# [EXERCISE DETAILS]
If a line of the records contains the word "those", list it.

# [MATERIAL FOR THIS TASK]
=== Section Start ===
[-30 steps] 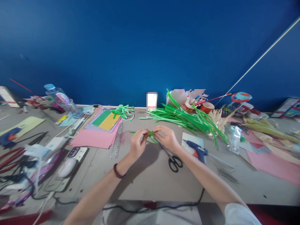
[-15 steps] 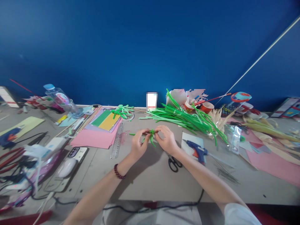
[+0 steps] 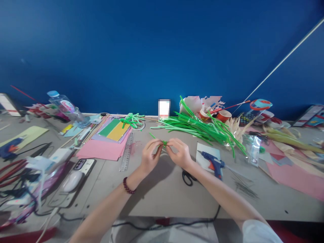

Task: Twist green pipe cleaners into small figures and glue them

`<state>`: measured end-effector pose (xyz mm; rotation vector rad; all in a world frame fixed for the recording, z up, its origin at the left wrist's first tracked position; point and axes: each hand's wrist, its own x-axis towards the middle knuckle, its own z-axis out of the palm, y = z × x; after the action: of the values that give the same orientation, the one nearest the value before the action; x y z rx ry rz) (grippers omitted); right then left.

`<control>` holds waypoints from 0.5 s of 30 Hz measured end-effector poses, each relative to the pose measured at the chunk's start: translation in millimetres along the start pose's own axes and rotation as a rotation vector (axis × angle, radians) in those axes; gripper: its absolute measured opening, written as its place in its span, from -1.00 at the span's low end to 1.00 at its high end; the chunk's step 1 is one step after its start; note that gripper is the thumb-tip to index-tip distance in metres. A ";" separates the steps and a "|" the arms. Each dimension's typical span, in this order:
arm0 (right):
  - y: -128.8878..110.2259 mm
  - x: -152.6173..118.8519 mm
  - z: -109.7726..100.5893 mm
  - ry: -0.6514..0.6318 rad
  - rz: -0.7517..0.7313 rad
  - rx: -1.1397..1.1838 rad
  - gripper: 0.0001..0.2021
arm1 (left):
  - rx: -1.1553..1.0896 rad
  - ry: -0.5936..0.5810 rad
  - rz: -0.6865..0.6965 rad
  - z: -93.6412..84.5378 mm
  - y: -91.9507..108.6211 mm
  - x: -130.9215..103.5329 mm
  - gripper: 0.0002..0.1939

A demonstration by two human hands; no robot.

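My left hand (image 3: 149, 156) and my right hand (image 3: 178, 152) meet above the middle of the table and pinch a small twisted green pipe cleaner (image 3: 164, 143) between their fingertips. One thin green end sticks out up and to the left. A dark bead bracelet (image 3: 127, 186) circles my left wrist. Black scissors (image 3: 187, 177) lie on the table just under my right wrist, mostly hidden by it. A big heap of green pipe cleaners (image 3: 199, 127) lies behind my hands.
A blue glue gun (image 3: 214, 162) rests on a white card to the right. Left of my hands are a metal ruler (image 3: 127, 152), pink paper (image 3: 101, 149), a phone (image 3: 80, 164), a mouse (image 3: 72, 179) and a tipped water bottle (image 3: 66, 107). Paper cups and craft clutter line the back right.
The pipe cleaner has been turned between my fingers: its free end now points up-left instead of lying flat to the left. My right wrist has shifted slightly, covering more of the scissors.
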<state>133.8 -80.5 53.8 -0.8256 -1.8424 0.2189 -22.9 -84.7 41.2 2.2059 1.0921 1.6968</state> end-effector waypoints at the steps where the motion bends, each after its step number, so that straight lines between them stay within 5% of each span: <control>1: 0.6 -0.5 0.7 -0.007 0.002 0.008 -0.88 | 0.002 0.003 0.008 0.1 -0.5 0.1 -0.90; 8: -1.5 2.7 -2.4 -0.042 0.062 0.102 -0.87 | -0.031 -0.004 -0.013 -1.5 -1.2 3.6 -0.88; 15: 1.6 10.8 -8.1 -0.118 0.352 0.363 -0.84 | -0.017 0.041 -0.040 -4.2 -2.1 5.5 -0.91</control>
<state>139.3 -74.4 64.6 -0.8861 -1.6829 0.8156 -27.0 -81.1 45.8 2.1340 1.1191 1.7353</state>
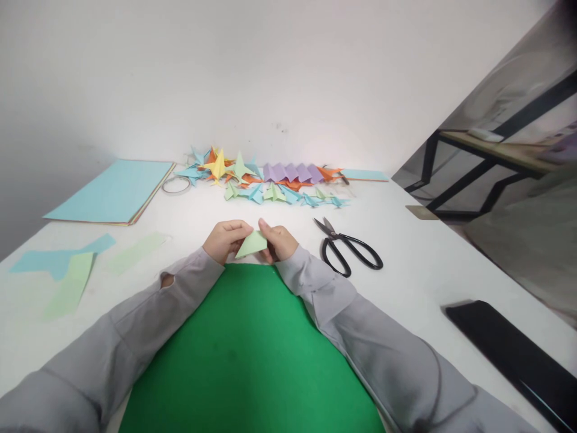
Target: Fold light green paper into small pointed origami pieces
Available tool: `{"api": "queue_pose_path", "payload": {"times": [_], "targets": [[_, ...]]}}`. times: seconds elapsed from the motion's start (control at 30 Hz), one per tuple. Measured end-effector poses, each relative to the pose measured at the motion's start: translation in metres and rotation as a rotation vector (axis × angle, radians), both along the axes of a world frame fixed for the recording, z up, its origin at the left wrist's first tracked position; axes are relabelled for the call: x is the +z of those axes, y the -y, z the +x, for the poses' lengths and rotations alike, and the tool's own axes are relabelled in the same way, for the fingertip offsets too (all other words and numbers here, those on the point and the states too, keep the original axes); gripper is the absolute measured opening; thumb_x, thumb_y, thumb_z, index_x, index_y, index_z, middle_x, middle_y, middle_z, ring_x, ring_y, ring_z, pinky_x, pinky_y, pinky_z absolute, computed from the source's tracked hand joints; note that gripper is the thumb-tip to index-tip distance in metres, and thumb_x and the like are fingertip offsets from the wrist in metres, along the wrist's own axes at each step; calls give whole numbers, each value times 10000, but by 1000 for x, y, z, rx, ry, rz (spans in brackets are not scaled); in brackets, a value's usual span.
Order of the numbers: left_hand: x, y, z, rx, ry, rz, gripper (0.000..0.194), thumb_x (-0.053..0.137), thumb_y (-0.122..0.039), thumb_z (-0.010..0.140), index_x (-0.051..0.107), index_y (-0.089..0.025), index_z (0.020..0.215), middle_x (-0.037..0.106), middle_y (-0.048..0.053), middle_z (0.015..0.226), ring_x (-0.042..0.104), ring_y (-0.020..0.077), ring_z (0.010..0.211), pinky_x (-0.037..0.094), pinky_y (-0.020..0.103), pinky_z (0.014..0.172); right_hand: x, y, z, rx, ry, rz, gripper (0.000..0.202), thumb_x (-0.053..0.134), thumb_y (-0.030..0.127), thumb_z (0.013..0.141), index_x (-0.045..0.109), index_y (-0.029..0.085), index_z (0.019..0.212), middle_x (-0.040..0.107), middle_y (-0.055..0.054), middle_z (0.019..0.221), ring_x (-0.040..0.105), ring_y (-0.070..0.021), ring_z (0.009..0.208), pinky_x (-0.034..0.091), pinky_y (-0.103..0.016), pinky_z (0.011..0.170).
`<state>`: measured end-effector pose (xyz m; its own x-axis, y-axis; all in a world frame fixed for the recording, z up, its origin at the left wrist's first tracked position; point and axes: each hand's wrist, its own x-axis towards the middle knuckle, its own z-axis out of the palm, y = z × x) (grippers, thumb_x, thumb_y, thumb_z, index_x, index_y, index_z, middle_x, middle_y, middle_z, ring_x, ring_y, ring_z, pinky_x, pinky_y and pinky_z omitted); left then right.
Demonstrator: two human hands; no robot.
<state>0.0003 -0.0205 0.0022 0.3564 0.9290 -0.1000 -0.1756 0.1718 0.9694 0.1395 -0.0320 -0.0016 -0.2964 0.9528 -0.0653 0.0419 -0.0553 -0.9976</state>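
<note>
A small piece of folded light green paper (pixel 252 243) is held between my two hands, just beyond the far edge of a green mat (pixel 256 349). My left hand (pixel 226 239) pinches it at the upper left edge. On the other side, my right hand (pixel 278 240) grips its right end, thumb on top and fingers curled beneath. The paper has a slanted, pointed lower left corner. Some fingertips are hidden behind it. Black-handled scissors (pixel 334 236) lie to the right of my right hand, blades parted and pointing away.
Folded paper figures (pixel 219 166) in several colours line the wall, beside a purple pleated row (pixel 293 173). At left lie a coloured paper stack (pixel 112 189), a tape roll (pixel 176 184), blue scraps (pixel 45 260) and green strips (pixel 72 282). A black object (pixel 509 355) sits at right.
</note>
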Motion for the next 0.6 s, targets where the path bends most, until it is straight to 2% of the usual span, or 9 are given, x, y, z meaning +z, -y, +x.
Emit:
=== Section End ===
# [RESULT]
`<control>` holds waypoints from 0.5 s of 30 Hz measured end-effector poses, each relative to the pose measured at the chunk's start: translation in millimetres along the start pose's own axes and rotation as a rotation vector (axis × angle, radians) in those axes; gripper: its absolute measured opening, written as its place in its span, from -1.00 at the span's low end to 1.00 at its high end; the chunk's step 1 is one step after its start; note that gripper is the thumb-tip to index-tip distance in metres. A ";" separates the steps and a "|" the arms. Each dimension's typical span, in this order:
Available tool: `{"api": "queue_pose_path", "payload": {"times": [_], "targets": [[_, ...]]}}`. times: seconds elapsed from the motion's start (control at 30 Hz), one per tuple. Measured end-effector poses, each relative to the pose measured at the motion's start: translation in metres and rotation as a rotation vector (axis × angle, radians), both along the axes of a world frame fixed for the recording, z up, its origin at the left wrist's first tracked position; axes are relabelled for the call: x is the +z of those axes, y the -y, z the +x, for the poses' lengths and rotations alike, and the tool's own axes are relabelled in the same way, for the fingertip offsets too (all other words and numbers here, those on the point and the states too, keep the original axes); gripper is the absolute measured opening; thumb_x, thumb_y, thumb_z, index_x, index_y, index_z, middle_x, middle_y, middle_z, ring_x, ring_y, ring_z, pinky_x, pinky_y, pinky_z absolute, computed from the source's tracked hand joints; note that gripper is the thumb-tip to index-tip distance in metres, and thumb_x and the like are fingertip offsets from the wrist in metres, along the wrist's own axes at each step; calls give whole numbers, each value times 10000, but by 1000 for x, y, z, rx, ry, rz (spans in brackets are not scaled); in brackets, a value's usual span.

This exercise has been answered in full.